The pair became household names but is it really worth it to put on a show for others at the expense of your own relationship? Simpson decided to go through with her wedding to Lachey, even when her father continuously advised her against it, right up until walking her down the aisle. But maybe her father’s instinct was correct in this case.
Why keeping it real matters
Sharing the ugly, dark stories of our life can be as rewarding as sharing the good moments. The reality show had forced Simpson to present a certain version of her marriage to the public that had very little basis in truth.
Now, by opening up about her past experiences, she is being her authentic self regardless of the consequences. In order to feel the relief of freedom, she owned up to those unpleasant experiences that shaped her along the way.
A body of shame
Jessica Simpson had previously sounded off on her body image issues but never before has she been this forthcoming with her insecurities about her body and how they influenced to make poor decisions. She began taking diet pills in her early twenties after being told by her record executive to lose weight for her next video.

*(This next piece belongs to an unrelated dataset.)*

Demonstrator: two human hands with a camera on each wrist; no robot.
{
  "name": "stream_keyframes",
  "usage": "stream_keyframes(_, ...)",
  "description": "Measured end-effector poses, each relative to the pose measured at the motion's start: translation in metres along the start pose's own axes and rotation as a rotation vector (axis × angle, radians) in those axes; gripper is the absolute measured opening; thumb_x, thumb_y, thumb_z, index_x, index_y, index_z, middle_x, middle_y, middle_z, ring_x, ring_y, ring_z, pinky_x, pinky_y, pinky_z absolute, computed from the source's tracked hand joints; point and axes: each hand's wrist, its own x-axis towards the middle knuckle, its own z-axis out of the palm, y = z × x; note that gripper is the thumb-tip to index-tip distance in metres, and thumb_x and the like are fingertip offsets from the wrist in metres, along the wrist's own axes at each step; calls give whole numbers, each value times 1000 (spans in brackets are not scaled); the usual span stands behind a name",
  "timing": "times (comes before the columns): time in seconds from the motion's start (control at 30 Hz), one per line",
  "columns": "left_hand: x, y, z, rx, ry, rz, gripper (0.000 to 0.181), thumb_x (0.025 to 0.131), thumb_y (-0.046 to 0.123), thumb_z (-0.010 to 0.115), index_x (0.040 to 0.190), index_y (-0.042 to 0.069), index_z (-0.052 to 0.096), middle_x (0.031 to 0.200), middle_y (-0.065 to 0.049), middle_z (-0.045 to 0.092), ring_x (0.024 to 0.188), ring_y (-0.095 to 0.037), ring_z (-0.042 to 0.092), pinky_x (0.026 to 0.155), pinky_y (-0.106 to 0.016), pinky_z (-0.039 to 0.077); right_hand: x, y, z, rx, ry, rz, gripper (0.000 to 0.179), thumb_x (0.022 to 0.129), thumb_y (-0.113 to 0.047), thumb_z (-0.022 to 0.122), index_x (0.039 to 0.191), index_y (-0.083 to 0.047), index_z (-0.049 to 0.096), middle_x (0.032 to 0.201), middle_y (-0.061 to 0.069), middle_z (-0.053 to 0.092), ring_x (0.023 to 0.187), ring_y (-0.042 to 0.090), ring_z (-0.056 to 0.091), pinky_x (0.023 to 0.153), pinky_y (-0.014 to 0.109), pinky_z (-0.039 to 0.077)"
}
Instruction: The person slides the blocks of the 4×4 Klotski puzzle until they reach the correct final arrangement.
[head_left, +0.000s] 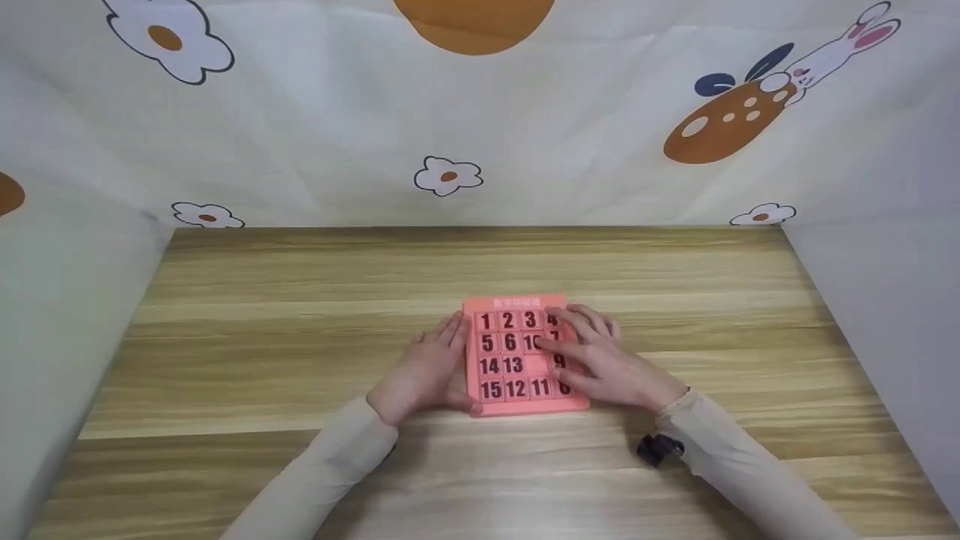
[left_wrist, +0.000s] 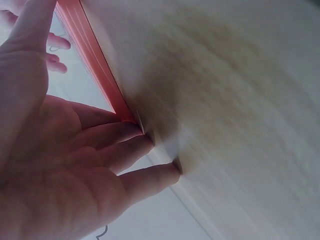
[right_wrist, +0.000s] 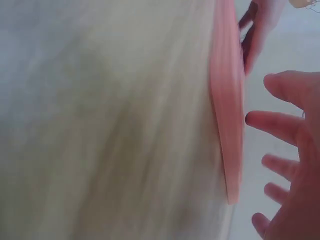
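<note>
A pink sliding number puzzle [head_left: 525, 409] lies flat on the wooden table, its rows of tiles bearing black numbers. The gap among the tiles [head_left: 536, 365] is in the third row, right of the 13. Along the puzzle's left side, my left hand [head_left: 424, 371] rests with fairly straight fingers, its thumb at the lower left corner. In the left wrist view, fingertips [left_wrist: 167, 172] meet the tabletop beside the pink edge [left_wrist: 95, 65]. My right hand [head_left: 611, 364] spreads over the right-hand columns, one fingertip at the 10 tile, partly covering the 4, 7 and 9.
The wooden table [head_left: 300, 277] extends around the puzzle. A pale cloth backdrop [head_left: 315, 120] with flowers and a rabbit stands behind, with pale side walls [head_left: 870, 285]. A small black object [head_left: 660, 449] sits by the right cuff.
</note>
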Motion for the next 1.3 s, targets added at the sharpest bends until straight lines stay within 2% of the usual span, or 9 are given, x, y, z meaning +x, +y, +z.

She also had to resort to sleeping pills because she was constantly worried about being too fat for her line of work. Let’s not forget that Jessica Simpson, being blond and beautiful, was also pitted against the likes of Britney Spears and Christina Aguilera. So her father told her to cultivate an “anti-sex appeal” persona to stand out amongst the other two.
The media’s obsession with her weight continued well into the late 2000s and it peaked in an appearance at a chili cook-out, where she was bombarded with insults regarding her body. She couldn’t believe this level of shame and humiliation and this triggered a case of body dysmorphia.
“With every reflection, every single pane of glass I passed, I took myself in quickly to try to catch myself, to see what the world apparently saw.”Jessica Simpson, Open Book
She also recounts being told by executives to “show more skin” to appeal to a wider audience. It seems like she had to walk a thin line between maintaining a pure, goody-two-shoes image and wield her sexuality to sell more albums.
Naturally, these body image conflicts eventually got to Simpson and she underwent plastic surgery. The doctors warned her against such a high-risk procedure but she eventually decided to get her tummy tucked. But would physical adjustments fix what’s broken inside?
Being proud is difficult but worth it
Jessica Simpson explains how her procedures did not “fix what’s inside”. She urges her fans to be proud of their bodies. Self-esteem is a complex emotion, something that takes a while to achieve. If someone is too caught up with what others are saying about them, they have a hard time perceiving themselves as what they are.
To recognize that you are valuable in all shapes and forms takes hard-earned emotional maturity. Simpson has been through her share of painful and uncomfortable situations over the years, yet she chose to accept and embrace herself, flaws and all. If you can convince yourself that you have value, that you have beauty, no matter what— then you are exactly where you need to be.